Transcribe the listing verbatim. Do not carry over any pictures.

--- Recorded data ---
= = = = =
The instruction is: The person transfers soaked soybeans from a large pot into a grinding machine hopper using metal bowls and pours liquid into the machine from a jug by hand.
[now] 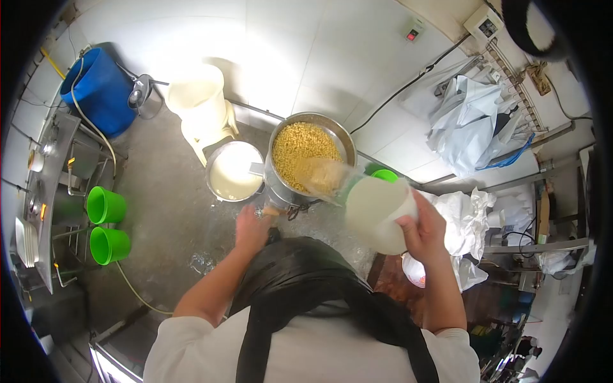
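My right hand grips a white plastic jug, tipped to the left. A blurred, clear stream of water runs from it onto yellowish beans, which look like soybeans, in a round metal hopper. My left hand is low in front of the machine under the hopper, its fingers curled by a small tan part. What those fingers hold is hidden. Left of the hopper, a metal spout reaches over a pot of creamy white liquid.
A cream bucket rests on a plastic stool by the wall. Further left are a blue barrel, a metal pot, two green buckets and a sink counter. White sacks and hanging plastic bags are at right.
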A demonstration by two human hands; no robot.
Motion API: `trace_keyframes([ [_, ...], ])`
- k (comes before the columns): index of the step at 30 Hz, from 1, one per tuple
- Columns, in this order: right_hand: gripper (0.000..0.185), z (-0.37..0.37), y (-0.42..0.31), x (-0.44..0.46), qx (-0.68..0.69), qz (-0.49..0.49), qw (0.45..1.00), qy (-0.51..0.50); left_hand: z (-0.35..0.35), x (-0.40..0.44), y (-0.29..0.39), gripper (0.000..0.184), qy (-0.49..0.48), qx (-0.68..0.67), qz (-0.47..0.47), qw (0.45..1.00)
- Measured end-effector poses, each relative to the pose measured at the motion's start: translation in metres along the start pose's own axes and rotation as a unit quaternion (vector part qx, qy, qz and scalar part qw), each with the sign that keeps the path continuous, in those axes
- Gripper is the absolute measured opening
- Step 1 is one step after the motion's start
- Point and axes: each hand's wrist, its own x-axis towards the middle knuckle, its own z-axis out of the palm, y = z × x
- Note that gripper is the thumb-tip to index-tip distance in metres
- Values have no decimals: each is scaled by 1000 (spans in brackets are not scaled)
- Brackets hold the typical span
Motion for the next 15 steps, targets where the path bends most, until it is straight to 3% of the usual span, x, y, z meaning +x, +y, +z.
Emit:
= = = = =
--- Solution for this problem ---
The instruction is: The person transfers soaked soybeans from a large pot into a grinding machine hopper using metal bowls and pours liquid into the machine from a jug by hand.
[now] 
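My right hand grips a white plastic jug, tipped to the left. A blurred, clear stream of water runs from it onto yellowish beans, which look like soybeans, in a round metal hopper. My left hand is low in front of the machine under the hopper, its fingers curled by a small tan part. What those fingers hold is hidden. Left of the hopper, a metal spout reaches over a pot of creamy white liquid.
A cream bucket rests on a plastic stool by the wall. Further left are a blue barrel, a metal pot, two green buckets and a sink counter. White sacks and hanging plastic bags are at right.
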A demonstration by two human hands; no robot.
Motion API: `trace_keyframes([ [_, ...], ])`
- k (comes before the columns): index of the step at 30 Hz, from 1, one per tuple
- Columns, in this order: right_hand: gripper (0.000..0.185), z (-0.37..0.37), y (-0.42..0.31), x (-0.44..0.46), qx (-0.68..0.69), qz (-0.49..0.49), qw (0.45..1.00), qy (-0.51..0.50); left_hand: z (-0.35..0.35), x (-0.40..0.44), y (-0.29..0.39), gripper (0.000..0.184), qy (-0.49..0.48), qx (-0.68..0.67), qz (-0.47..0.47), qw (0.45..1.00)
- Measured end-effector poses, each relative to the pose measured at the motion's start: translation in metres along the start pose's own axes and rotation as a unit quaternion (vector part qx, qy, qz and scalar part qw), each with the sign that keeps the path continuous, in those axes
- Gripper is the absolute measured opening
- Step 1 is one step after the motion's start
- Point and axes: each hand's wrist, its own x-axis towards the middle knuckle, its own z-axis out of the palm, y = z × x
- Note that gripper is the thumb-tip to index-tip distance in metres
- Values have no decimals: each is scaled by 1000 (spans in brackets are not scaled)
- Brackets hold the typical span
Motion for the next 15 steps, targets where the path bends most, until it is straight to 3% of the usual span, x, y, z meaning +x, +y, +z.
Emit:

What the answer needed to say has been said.